Ce roman prix Goncourt 2010 nous narre l’histoire d’un artiste photographe puis peintre dont le père est désabusé et va d’ailleurs se faire euthanasier. Tous les personnages sont sans illusion. Un monde où les personnages désenchantés attendent la mort.

L’auteur se représente lui-même dans son roman, Jed Martin va en faire le portrait. On voit ainsi l’écrivain parler de lui à la troisième personne ! C’est un univers sombre, triste, une vision du monde négative.
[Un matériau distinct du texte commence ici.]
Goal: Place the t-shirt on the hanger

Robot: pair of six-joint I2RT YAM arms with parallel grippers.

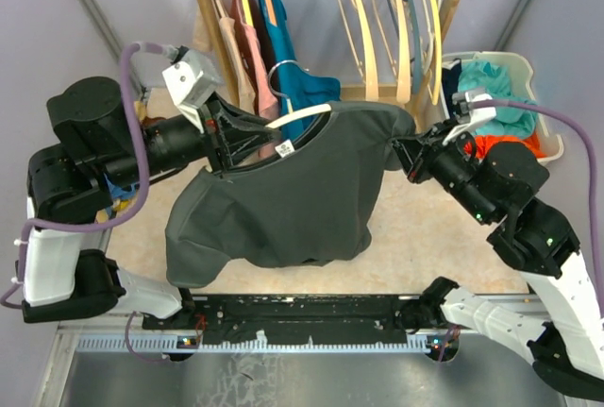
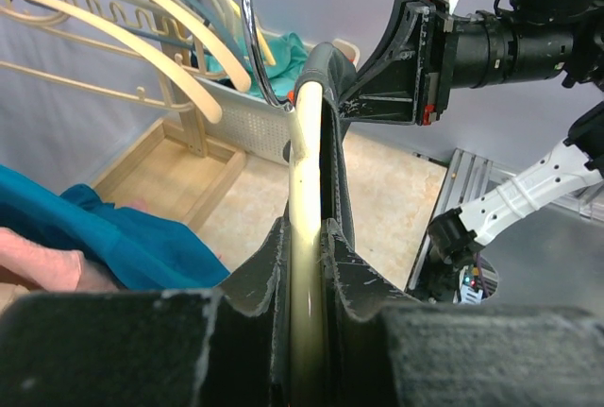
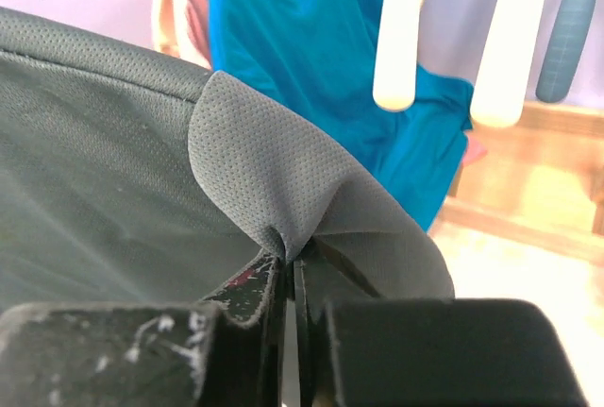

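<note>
Left claw (image 2: 307, 237) clamps hanger (image 2: 304, 157), right claw (image 3: 293, 270) pinches t-shirt (image 3: 113, 161) fold; arms reach inward, facing each other

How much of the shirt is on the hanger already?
One arm of the hanger is already inside the t-shirt. The left gripper clamps the hanger's other arm; the right gripper pinches the covered shoulder. Left, it seems: drawing the collar over the bare wood.

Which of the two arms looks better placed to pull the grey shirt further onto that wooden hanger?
Probably the right. The right pincer grips the t-shirt at its far shoulder, so it can tug the cloth. The left pincer is clamped on the hanger, holding it up.
</note>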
Michel Houellebecq d’ailleurs se fait assassiner d’une manière surréaliste. La scène du crime est à elle seule un tableau. Le héros du roman bien qu’artiste reconnu va se retirer dans un village perdu de la Creuse.

Dans ce livre l’auteur nous décrit une société dans ses traits les plus absurdes. Il semble que Michel Houellebecq soit obsédé par la mort. Tous ses héros n’ont pour horizon que le crépuscule de leur vie. L’avenir n’existe pas, il n’y en a pas, sinon la mort.

Ce roman est ténébreux et angoissant. La carte et le territoire, par là tout commence et finalement Jed Martin achève sa vie dans ce village en revenant à la photo. Des photos où le soleil n’apparait pas, des photos de paysages sombres et brumeux, un peu comme tout ce roman. Il obtint le prix Goncourt pour cette ambiance d’un univers profondément décrit, l’écriture aboutie à la perfection.

Michel Houellebecq fait songer à Céline par l’usage de termes grossiers à la limite scatologiques. Il y a une ressemblance dans l’écriture et le personnage.
Oser parler de soi à la troisième personne et surtout se faire assassiner, seuls les plus grands peuvent le faire. Houellebecq l’a fait.